A traditional Jewish braided bread, Challah is slightly sweet, soft, and golden, often enjoyed during Sabbath and holidays.


Ingredients

  • 4 cups all-purpose flour
  • 1 packet (2 1/4 tsp) active dry yeast
  • 1/4 cup sugar
  • 1 tsp salt
  • 3/4 cup warm water
  • 1/4 cup vegetable oil
  • 2 large eggs
  • 1 egg yolk (for egg wash)
  • 1 tbsp water (for egg wash)
  • Optional: poppy or sesame seeds for topping


Instructions

  1. In a large bowl, combine warm water, yeast, and a pinch of sugar. Let sit for 5-10 minutes until foamy.
  2. Stir in the remaining sugar, oil, and eggs.

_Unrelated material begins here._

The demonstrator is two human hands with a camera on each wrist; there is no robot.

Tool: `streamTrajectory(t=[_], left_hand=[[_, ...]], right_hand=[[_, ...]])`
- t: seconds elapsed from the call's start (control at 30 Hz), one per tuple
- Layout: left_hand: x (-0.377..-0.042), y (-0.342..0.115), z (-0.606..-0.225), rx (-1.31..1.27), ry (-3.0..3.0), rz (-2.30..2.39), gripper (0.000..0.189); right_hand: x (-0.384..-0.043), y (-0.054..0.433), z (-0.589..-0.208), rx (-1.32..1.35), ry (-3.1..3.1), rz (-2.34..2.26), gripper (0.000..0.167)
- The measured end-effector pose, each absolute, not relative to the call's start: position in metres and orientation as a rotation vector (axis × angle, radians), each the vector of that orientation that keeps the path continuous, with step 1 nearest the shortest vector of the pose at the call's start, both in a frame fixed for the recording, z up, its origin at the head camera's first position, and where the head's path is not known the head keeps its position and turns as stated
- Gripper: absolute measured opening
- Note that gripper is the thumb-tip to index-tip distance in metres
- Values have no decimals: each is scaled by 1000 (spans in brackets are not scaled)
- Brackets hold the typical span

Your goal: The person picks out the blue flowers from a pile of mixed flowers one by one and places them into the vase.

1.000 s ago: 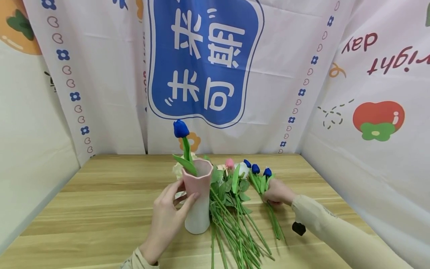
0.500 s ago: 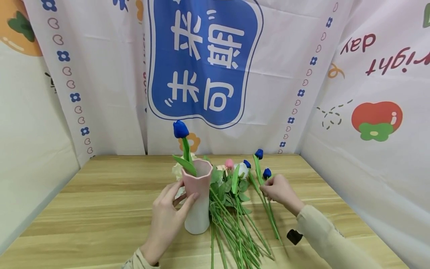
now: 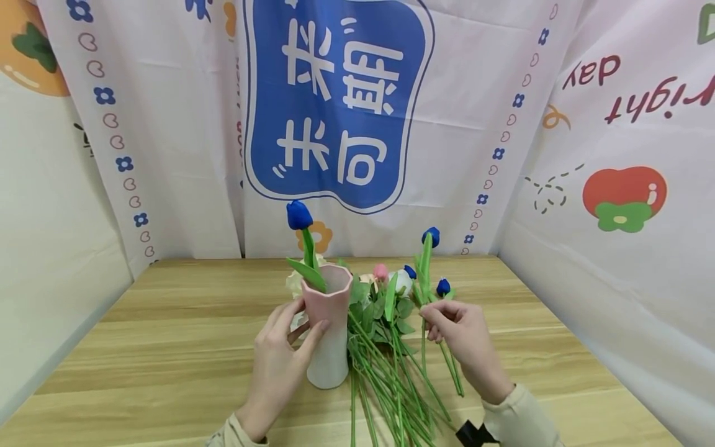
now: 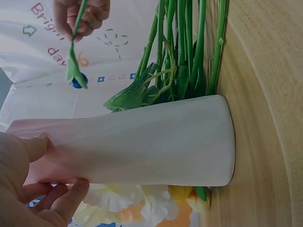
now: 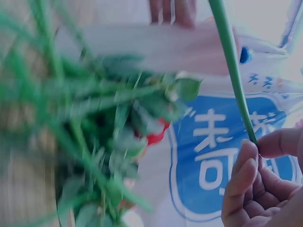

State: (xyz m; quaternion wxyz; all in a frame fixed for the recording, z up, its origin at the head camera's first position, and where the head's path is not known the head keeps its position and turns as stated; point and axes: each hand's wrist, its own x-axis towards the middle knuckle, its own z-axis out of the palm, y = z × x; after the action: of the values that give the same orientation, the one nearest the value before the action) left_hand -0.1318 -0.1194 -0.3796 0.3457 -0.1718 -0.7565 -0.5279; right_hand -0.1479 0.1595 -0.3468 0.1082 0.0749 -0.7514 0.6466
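A tall vase, pink at the top and white below, stands upright on the wooden table. My left hand grips its upper part, thumb on one side and fingers on the other. One blue tulip leans out of the vase mouth. Right of the vase, my right hand pinches the green stem of another blue tulip, held raised with its bloom up. In the right wrist view that stem runs between thumb and forefinger.
Beside the vase lies a heap of flowers with long green stems, including a pink bloom and a white one. Another blue tulip lies behind my right hand. Pale flowers lie behind the vase. A printed cloth hangs behind.
My right hand has picked one blue tulip out of those on the right and brought it up and left, toward the vase. My left hand and the vase stay put.
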Motion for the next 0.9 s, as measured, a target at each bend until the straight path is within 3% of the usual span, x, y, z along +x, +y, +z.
streamTrajectory(t=[0.27,0.9], left_hand=[[-131,-121,-378,-448,-1951,-1346,50],[-126,-119,-375,-428,-1916,-1389,47]], right_hand=[[-133,140,-351,347,-2056,1983,20],[-124,144,-361,400,-1899,2039,20]])
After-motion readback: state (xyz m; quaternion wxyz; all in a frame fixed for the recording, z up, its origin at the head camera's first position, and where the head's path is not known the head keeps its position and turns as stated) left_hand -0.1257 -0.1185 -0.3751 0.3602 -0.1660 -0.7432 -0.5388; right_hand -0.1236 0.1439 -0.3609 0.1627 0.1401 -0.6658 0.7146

Mix well.
  3. Add flour and salt gradually, mixing until a dough forms.
  4. Knead the dough on a floured surface for about 8-10 minutes until smooth and elastic.
  5. Place the dough in a greased bowl, cover, and let rise for 1-2 hours, or until doubled in size.
  6. Punch down the dough and divide it into 3 equal parts. Roll each into a rope and braid them together.
  7. Place the braided dough on a parchment-lined baking sheet. Cover and let rise for another 30-45 minutes.
  8. Preheat oven to 350°F (175°C). Mix egg yolk and 1 tbsp water for egg wash and brush over the bread.
  9. Sprinkle with optional seeds and bake for 30-35 minutes until golden brown and hollow-sounding when tapped.
  10. Let cool before slicing and serving.

Notes

  • You can add raisins for a sweet variation.
  • Bread can be frozen after baking for up to 3 months.
  • Ensure the water is not too hot to avoid killing the yeast.